[Stored entries]

-*-*-

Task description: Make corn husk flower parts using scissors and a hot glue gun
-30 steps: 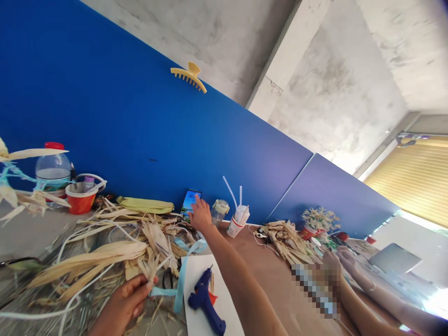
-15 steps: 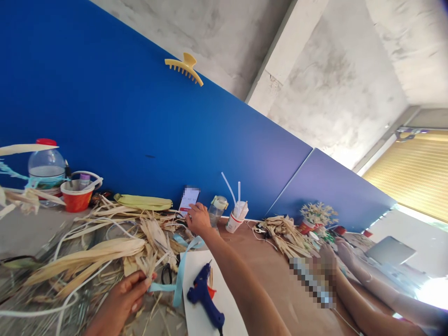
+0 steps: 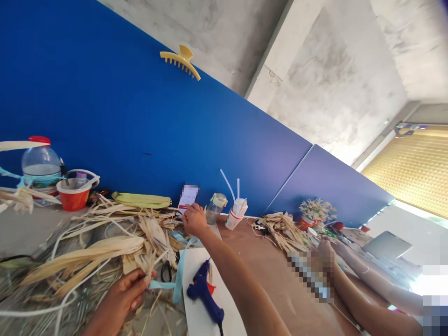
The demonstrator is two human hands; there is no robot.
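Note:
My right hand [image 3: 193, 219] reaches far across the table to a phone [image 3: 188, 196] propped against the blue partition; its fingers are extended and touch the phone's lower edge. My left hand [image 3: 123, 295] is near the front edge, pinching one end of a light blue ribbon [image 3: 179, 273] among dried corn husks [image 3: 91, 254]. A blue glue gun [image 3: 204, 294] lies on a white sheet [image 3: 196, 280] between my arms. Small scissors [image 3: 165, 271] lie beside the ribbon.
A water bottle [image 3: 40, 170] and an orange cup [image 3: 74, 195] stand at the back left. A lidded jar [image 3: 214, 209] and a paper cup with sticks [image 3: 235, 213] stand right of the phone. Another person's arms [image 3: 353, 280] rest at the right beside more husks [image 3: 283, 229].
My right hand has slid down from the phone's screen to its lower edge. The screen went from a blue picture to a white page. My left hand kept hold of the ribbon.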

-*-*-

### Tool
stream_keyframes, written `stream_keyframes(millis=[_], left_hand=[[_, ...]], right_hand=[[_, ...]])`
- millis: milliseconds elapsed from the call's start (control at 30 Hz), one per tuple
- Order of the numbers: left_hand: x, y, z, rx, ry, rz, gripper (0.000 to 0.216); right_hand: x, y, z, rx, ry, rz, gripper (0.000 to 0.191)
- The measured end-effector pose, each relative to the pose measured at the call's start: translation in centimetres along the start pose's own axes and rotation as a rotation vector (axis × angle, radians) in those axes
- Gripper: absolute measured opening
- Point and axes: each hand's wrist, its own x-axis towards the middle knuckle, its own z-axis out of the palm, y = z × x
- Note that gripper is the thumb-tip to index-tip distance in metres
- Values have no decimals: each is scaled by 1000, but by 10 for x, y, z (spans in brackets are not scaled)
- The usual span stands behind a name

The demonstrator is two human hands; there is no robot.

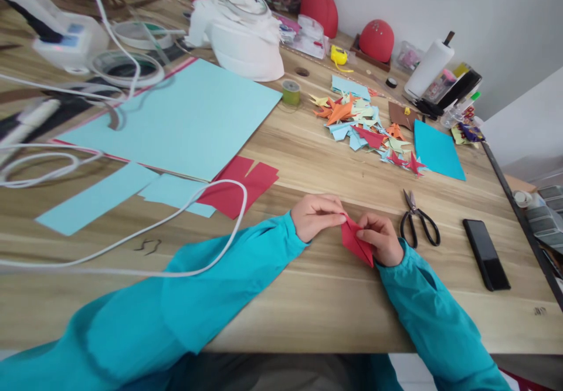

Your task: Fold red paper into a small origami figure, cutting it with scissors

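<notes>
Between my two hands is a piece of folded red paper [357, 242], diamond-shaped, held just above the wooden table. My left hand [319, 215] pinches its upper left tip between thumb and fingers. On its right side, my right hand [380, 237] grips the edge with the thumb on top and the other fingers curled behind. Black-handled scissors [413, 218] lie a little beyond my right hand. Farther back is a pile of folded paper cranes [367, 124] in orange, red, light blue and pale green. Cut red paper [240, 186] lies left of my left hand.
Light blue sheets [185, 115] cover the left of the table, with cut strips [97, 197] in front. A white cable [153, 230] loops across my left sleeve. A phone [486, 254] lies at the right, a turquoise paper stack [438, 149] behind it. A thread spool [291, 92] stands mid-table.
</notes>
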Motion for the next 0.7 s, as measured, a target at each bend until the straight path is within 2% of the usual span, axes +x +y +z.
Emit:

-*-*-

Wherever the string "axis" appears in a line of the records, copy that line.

- The measured end-effector pose, each relative to the pose measured at the call's start: translation in centimetres along the start pose's own axes and rotation as a rotation vector (axis × angle, radians) in those axes
- Point and axes: each hand's wrist, its own x-axis towards the middle knuckle, its own z-axis out of the palm, y = z × x

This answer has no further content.